**ASSIGNMENT:**
Please return each record below exactly, with nothing left out.

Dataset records
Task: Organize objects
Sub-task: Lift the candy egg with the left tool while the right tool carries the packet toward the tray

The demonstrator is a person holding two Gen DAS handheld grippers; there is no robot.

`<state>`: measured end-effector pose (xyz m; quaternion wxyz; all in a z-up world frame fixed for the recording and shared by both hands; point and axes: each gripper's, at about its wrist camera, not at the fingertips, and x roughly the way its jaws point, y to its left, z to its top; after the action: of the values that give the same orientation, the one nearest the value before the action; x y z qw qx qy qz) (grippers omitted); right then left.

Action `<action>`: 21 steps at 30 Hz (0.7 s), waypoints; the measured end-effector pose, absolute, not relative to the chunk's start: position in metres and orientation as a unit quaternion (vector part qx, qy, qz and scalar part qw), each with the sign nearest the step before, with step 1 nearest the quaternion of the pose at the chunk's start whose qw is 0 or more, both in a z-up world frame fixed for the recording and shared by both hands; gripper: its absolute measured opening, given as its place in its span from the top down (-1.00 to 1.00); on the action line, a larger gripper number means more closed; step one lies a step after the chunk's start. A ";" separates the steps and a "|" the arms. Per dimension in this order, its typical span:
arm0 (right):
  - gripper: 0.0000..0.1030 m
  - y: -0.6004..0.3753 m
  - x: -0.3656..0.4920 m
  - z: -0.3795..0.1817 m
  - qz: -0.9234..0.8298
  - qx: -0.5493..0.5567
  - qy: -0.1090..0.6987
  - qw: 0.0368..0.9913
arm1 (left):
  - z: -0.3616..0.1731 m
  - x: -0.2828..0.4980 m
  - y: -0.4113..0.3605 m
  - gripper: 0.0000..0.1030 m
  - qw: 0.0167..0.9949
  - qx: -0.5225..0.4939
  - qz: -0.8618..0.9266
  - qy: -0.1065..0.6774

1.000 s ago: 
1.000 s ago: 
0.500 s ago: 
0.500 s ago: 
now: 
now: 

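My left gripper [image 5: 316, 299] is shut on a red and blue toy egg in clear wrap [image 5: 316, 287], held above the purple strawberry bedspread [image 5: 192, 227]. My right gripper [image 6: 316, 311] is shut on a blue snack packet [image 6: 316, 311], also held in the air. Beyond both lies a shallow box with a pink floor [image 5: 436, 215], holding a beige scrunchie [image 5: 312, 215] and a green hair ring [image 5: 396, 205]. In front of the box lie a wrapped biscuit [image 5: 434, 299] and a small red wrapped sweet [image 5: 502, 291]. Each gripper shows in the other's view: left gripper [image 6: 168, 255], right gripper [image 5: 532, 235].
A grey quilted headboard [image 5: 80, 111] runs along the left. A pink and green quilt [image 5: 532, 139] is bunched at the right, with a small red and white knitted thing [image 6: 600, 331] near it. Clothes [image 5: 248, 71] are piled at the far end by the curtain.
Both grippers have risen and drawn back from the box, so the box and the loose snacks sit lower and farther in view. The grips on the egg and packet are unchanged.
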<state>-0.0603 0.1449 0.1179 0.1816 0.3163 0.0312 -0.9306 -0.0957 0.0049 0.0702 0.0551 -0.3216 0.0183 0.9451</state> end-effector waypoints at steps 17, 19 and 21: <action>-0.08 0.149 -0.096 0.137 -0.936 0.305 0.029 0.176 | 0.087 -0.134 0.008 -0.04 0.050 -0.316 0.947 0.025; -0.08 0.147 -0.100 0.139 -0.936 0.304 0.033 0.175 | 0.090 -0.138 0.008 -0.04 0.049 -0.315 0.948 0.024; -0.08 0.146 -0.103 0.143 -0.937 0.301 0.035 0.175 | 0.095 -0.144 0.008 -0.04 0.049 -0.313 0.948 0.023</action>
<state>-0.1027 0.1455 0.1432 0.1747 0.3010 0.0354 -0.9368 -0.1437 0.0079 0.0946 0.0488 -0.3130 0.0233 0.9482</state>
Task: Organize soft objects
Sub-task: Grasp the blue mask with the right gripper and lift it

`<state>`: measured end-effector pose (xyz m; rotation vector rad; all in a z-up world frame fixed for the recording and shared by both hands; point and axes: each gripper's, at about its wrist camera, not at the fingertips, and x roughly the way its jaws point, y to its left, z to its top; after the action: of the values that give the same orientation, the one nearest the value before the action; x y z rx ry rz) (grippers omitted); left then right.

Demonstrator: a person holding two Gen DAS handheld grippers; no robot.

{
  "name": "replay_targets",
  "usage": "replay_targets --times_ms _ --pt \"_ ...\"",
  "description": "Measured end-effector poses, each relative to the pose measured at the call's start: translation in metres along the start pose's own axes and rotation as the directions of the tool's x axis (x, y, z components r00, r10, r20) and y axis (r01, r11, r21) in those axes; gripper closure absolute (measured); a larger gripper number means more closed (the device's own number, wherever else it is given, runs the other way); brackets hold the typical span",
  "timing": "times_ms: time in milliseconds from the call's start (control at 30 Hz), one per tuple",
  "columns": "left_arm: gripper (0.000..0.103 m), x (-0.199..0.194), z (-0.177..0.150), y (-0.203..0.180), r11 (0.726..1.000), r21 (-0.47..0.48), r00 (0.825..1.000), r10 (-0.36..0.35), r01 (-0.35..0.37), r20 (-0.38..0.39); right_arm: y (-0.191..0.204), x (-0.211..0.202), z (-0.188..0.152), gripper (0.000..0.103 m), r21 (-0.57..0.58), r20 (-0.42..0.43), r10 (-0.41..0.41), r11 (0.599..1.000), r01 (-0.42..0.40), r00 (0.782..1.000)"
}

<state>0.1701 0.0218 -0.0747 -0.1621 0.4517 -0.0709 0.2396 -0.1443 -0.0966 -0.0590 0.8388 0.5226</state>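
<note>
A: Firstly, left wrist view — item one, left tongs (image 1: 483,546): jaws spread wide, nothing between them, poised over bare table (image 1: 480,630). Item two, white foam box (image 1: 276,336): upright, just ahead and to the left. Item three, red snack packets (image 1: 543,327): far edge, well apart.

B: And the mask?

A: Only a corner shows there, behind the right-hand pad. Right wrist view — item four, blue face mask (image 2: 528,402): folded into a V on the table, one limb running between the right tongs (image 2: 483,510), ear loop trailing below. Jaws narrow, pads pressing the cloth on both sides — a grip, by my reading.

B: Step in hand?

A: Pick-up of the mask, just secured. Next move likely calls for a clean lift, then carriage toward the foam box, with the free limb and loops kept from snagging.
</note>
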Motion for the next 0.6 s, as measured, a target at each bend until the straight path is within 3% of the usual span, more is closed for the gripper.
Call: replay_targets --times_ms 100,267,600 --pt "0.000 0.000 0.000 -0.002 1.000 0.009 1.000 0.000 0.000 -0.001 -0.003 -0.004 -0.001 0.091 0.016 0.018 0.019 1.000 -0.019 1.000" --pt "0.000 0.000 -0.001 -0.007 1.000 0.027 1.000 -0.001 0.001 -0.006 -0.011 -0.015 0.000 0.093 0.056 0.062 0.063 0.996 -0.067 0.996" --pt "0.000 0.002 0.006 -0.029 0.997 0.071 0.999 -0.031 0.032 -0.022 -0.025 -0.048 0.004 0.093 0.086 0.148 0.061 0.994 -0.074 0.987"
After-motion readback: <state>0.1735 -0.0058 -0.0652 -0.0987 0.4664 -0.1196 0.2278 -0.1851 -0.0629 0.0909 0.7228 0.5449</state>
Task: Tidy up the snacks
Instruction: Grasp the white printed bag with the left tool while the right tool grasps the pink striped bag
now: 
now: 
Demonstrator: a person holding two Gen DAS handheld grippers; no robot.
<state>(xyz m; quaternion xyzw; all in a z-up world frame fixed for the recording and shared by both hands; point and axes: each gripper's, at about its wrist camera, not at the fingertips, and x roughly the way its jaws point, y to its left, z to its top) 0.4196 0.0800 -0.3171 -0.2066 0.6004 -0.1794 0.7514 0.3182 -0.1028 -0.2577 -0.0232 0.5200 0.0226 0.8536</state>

**EXPECTED OUTPUT:**
Task: Organize objects
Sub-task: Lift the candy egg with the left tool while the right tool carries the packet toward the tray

The demonstrator is a person holding two Gen DAS handheld grippers; there is no robot.

`<state>`: measured end-effector pose (xyz m; quaternion wxyz; all in a z-up world frame fixed for the recording and shared by both hands; point and axes: each gripper's, at about its wrist camera, not at the fingertips, and x roughly the way its jaws point, y to its left, z to its top; after the action: of the values that give the same orientation, the one nearest the value before the action; x y z qw qx qy qz) (grippers omitted); right then left.

Action `<action>`: 21 steps at 30 Hz (0.7 s), waypoints; the measured end-effector pose, absolute, not relative to the chunk's start: position in metres and orientation as a unit quaternion (vector part qx, qy, qz and scalar part qw), each with the sign nearest the step before, with step 1 nearest the quaternion of the pose at the chunk's start whose qw is 0 or more, both in a z-up world frame fixed for the recording and shared by both hands; gripper: its absolute measured opening, given as its place in its span from the top down (-1.00 to 1.00); on the action line, a larger gripper number means more closed; step one lies a step after the chunk's start. A ";" separates the steps and a "|" the arms. Per dimension in this order, its typical span:
arm0 (right):
  - gripper: 0.0000..0.1030 m
  - y: -0.6004..0.3753 m
  - x: -0.3656..0.4920 m
  - z: -0.3795..0.1817 m
  - qz: -0.9234..0.8298
  - qx: -0.5493..0.5567
  - qy: -0.1090..0.6987
  - qw: 0.0368..0.9913
arm1 (left):
  - z: -0.3616..0.1731 m
  - x: -0.2828..0.4980 m
  - y: -0.4113..0.3605 m
  - gripper: 0.0000..0.1030 m
  - qw: 0.0167..0.9949
  - qx: -0.5225..0.4939
  - qz: -0.8618..0.9266
  - qy: -0.1065..0.6774

1.000 s ago: 
1.000 s ago: 
0.500 s ago: 
0.500 s ago: 
now: 
now: 

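My left gripper [image 5: 316, 299] is shut on a red and blue toy egg in clear wrap [image 5: 316, 287], held above the purple strawberry bedspread [image 5: 192, 227]. My right gripper [image 6: 316, 311] is shut on a blue snack packet [image 6: 316, 311], also held in the air. Beyond both lies a shallow box with a pink floor [image 5: 436, 215], holding a beige scrunchie [image 5: 312, 215] and a green hair ring [image 5: 396, 205]. In front of the box lie a wrapped biscuit [image 5: 434, 299] and a small red wrapped sweet [image 5: 502, 291]. Each gripper shows in the other's view: left gripper [image 6: 168, 255], right gripper [image 5: 532, 235].
A grey quilted headboard [image 5: 80, 111] runs along the left. A pink and green quilt [image 5: 532, 139] is bunched at the right, with a small red and white knitted thing [image 6: 600, 331] near it. Clothes [image 5: 248, 71] are piled at the far end by the curtain.
Both grippers have risen and drawn back from the box, so the box and the loose snacks sit lower and farther in view. The grips on the egg and packet are unchanged.
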<state>-0.0603 0.1449 0.1179 0.1816 0.3163 0.0312 -0.9306 -0.0957 0.0049 0.0702 0.0551 -0.3216 0.0183 0.9451</state> end-effector waypoints at steps 17, 19 and 21: <action>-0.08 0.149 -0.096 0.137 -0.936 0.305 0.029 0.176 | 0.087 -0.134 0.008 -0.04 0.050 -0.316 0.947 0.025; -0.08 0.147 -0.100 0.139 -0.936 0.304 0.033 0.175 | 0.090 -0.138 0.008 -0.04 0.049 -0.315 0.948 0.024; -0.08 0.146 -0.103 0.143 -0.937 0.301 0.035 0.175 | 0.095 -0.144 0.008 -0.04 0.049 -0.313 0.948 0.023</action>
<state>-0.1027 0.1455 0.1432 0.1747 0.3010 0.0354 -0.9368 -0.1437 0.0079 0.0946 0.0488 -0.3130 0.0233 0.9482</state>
Task: Organize soft objects
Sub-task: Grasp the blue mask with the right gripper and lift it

`<state>`: measured end-effector pose (xyz m; rotation vector rad; all in a z-up world frame fixed for the recording and shared by both hands; point and axes: each gripper's, at about its wrist camera, not at the fingertips, and x roughly the way its jaws point, y to its left, z to its top; after the action: of the values that give the same orientation, the one nearest the value before the action; x y z rx ry rz) (grippers omitted); left then right.

Demonstrator: a person holding two Gen DAS handheld grippers; no robot.

{
  "name": "replay_targets",
  "usage": "replay_targets --times_ms _ --pt \"_ ...\"",
  "description": "Measured end-effector poses, each relative to the pose measured at the call's start: translation in metres along the start pose's own axes and rotation as the directions of the tool's x axis (x, y, z components r00, r10, r20) and y axis (r01, r11, r21) in those axes; gripper closure absolute (measured); a larger gripper number means more closed (the device's own number, wherever else it is given, runs the other way); brackets hold the typical span",
  "timing": "times_ms: time in milliseconds from the call's start (control at 30 Hz), one per tuple",
  "columns": "left_arm: gripper (0.000..0.103 m), x (-0.199..0.194), z (-0.177..0.150), y (-0.203..0.180), r11 (0.726..1.000), r21 (-0.47..0.48), r00 (0.825..1.000), r10 (-0.36..0.35), r01 (-0.35..0.37), r20 (-0.38..0.39); right_arm: y (-0.191..0.204), x (-0.211..0.202), z (-0.188..0.152), gripper (0.000..0.103 m), r21 (-0.57..0.58), r20 (-0.42..0.43), r10 (-0.41..0.41), r11 (0.599..1.000), r01 (-0.42..0.40), r00 (0.782..1.000)"
}

<state>0.1701 0.0218 -0.0747 -0.1621 0.4517 -0.0709 0.2396 -0.1443 -0.0966 -0.0590 0.8388 0.5226</state>
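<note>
A: Firstly, left wrist view — item one, left tongs (image 1: 483,546): jaws spread wide, nothing between them, poised over bare table (image 1: 480,630). Item two, white foam box (image 1: 276,336): upright, just ahead and to the left. Item three, red snack packets (image 1: 543,327): far edge, well apart.

B: And the mask?

A: Only a corner shows there, behind the right-hand pad. Right wrist view — item four, blue face mask (image 2: 528,402): folded into a V on the table, one limb running between the right tongs (image 2: 483,510), ear loop trailing below. Jaws narrow, pads pressing the cloth on both sides — a grip, by my reading.

B: Step in hand?

A: Pick-up of the mask, just secured. Next move likely calls for a clean lift, then carriage toward the foam box, with the free limb and loops kept from snagging.
</note>
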Motion for the next 0.6 s, as measured, a target at each bend until the straight path is within 3% of the usual span, more is closed for the gripper.
Call: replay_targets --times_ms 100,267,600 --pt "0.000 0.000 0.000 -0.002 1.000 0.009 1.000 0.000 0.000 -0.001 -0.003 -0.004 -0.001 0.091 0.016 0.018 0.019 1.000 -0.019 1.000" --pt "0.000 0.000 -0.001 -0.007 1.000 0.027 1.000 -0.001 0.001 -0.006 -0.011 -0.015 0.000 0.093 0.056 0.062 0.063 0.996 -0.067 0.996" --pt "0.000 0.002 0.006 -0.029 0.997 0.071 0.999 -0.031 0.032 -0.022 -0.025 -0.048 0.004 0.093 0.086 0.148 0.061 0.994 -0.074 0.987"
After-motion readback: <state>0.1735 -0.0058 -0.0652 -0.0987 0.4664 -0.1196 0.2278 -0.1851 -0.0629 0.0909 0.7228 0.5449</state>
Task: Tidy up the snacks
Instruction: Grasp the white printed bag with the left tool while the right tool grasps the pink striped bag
now: 
now: 
Demonstrator: a person holding two Gen DAS handheld grippers; no robot.
<state>(xyz m; quaternion xyzw; all in a z-up world frame fixed for the recording and shared by both hands; point and axes: each gripper's, at about its wrist camera, not at the fingertips, and x roughly the way its jaws point, y to its left, z to its top) 0.4196 0.0800 -0.3171 -0.2066 0.6004 -0.1794 0.7514 0.3182 -0.1028 -0.2577 -0.0232 0.5200 0.0226 0.8536</state>

What this exercise required has been given in full.